• TASK GOAL
Every line of the material below needs to be written out exactly, please.

Segment Open

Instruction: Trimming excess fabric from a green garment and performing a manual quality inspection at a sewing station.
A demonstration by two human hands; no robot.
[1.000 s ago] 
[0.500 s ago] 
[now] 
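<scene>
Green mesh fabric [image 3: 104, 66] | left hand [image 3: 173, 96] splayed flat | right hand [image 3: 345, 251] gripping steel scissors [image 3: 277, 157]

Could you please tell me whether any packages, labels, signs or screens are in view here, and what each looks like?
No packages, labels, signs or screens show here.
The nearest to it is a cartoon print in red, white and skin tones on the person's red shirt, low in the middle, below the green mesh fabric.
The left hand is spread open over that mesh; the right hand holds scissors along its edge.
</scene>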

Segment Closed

• TASK RESPONSE
Instruction: Trimming excess fabric from a green garment and performing a manual quality inspection at a sewing station.
A demonstration by two human hands; no robot.
[1.000 s ago] 
[0.500 s ago] 
[now] 
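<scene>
Green mesh fabric [image 3: 104, 66] | left hand [image 3: 173, 96] splayed flat | right hand [image 3: 345, 251] gripping steel scissors [image 3: 277, 157]

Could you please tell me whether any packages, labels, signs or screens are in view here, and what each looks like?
No packages, labels, signs or screens show here.
The nearest to it is a cartoon print in red, white and skin tones on the person's red shirt, low in the middle, below the green mesh fabric.
The left hand is spread open over that mesh; the right hand holds scissors along its edge.
</scene>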

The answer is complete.